Stored data entries
>>>>
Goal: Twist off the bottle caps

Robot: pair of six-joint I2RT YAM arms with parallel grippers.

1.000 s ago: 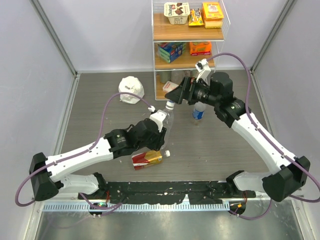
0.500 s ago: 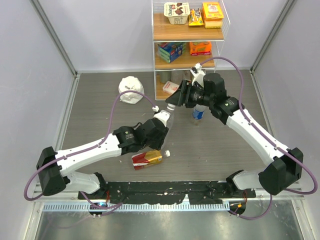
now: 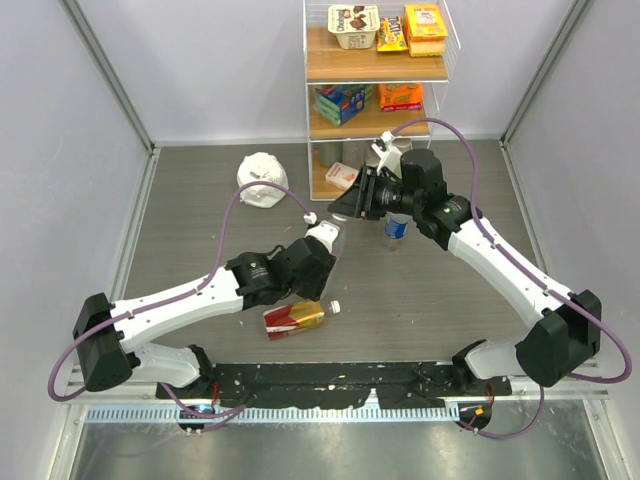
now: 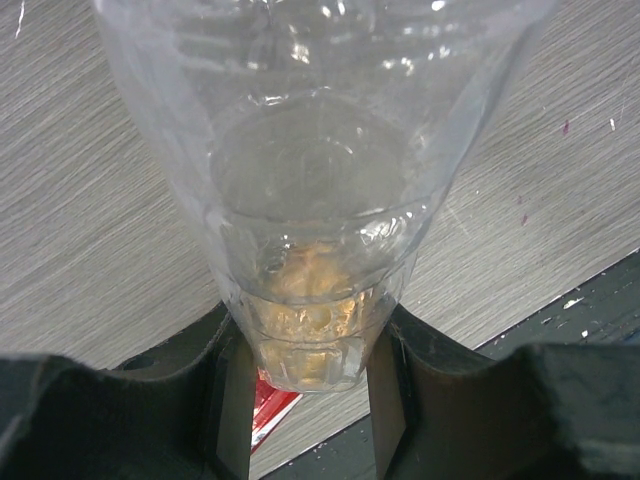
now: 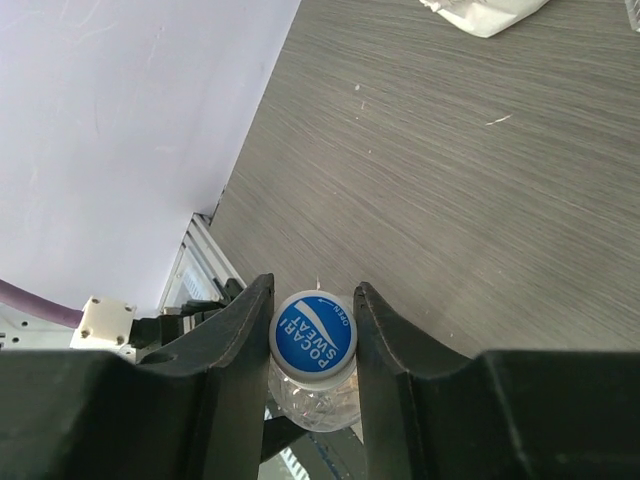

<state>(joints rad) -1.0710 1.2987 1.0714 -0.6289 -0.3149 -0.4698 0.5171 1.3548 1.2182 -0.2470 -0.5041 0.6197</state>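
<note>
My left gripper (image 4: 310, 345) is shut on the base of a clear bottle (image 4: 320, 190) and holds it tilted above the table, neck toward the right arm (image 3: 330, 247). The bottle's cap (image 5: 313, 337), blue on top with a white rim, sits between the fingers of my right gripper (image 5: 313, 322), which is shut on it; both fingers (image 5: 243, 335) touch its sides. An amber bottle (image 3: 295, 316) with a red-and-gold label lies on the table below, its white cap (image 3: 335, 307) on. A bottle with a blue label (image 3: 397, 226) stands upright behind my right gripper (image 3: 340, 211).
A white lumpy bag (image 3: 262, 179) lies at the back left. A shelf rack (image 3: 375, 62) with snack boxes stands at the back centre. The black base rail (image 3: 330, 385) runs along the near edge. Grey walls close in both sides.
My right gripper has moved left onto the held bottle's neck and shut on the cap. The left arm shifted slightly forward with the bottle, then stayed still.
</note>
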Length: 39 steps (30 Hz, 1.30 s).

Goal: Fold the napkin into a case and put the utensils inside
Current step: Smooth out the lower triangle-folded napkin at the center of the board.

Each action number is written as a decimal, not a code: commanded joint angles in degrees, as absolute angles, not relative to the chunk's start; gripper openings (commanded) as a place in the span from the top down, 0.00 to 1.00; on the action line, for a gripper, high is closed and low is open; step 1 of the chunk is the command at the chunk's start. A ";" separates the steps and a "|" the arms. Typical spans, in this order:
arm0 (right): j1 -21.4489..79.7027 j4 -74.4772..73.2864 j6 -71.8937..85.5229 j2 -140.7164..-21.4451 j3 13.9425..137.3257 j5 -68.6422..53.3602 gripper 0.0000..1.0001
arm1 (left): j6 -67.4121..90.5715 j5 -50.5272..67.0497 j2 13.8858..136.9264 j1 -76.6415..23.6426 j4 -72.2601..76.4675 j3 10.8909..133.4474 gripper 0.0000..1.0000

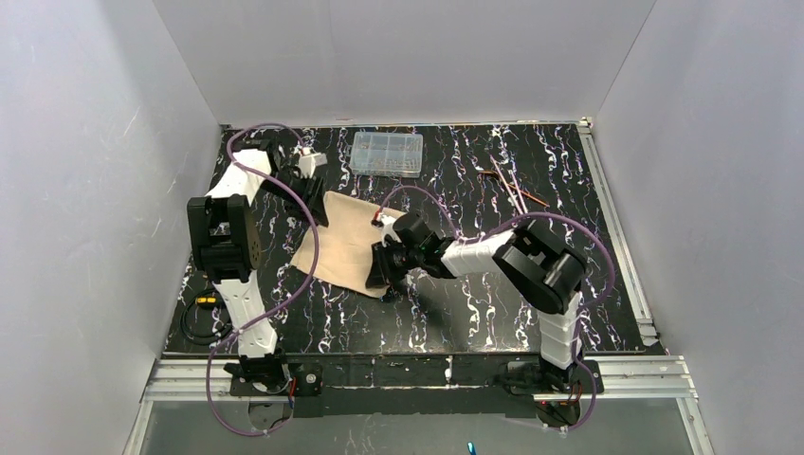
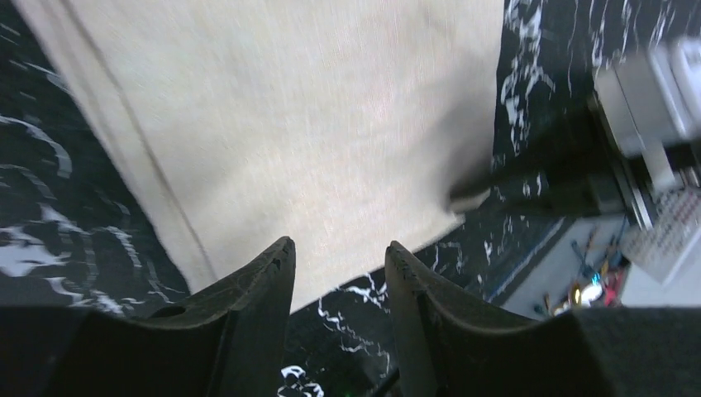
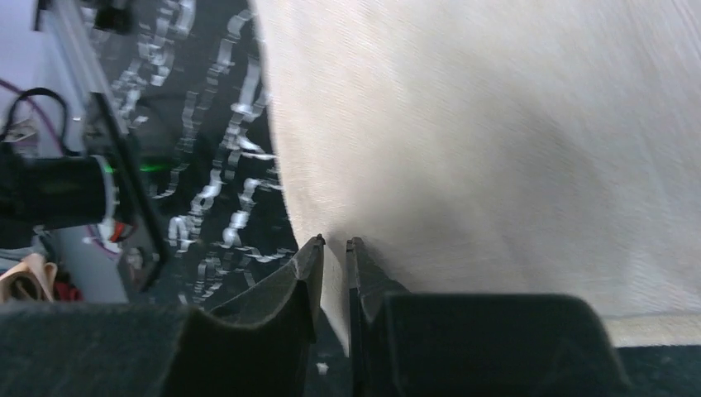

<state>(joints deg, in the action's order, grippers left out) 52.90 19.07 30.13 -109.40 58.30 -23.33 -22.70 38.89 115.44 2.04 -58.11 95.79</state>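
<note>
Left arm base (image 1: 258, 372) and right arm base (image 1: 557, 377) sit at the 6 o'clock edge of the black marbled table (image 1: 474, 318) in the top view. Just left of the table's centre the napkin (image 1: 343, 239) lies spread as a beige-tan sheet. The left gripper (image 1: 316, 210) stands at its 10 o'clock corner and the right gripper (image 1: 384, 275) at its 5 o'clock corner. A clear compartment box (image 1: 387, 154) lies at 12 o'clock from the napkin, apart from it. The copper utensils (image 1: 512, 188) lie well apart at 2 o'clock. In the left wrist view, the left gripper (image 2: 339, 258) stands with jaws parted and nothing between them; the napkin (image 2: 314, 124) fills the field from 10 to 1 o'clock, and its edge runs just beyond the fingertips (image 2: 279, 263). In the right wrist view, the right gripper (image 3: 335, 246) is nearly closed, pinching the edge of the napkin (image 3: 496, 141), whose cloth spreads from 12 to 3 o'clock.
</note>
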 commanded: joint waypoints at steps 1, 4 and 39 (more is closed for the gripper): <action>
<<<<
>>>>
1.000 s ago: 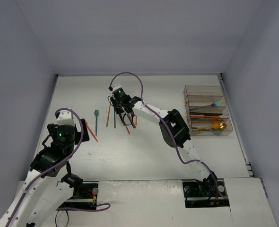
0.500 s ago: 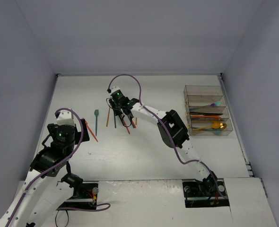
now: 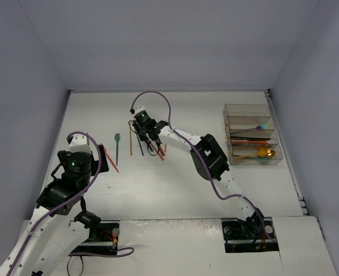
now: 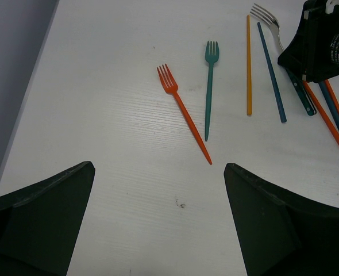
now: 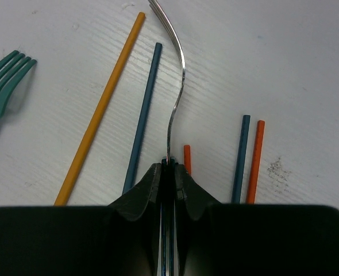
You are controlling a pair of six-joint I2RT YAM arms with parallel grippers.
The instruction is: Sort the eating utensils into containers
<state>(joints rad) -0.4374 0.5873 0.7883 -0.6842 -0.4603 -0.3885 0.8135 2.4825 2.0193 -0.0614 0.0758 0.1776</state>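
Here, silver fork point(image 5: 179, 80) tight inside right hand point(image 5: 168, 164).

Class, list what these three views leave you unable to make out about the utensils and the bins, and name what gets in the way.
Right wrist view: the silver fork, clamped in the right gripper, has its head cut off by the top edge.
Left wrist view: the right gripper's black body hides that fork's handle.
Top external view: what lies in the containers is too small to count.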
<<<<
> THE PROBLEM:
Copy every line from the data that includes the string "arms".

> SOLVED PROBLEM:
Robot: pair of six-joint I2RT YAM arms with parallel grippers.
Each action number is written as a decimal, not a code: commanded joint angles in degrees, as absolute angles, not relative to the chunk's start; gripper openings (commanded) as a place in the span from the top down, 0.00 to 1.00; on the action line, for a gripper, high is closed and low is open; step 1 of the chunk is the command at the chunk's start. A ";" separates the steps and a "|" the arms. Typical spans, in this order:
You are controlling a pair of six-joint I2RT YAM arms with parallel grippers.

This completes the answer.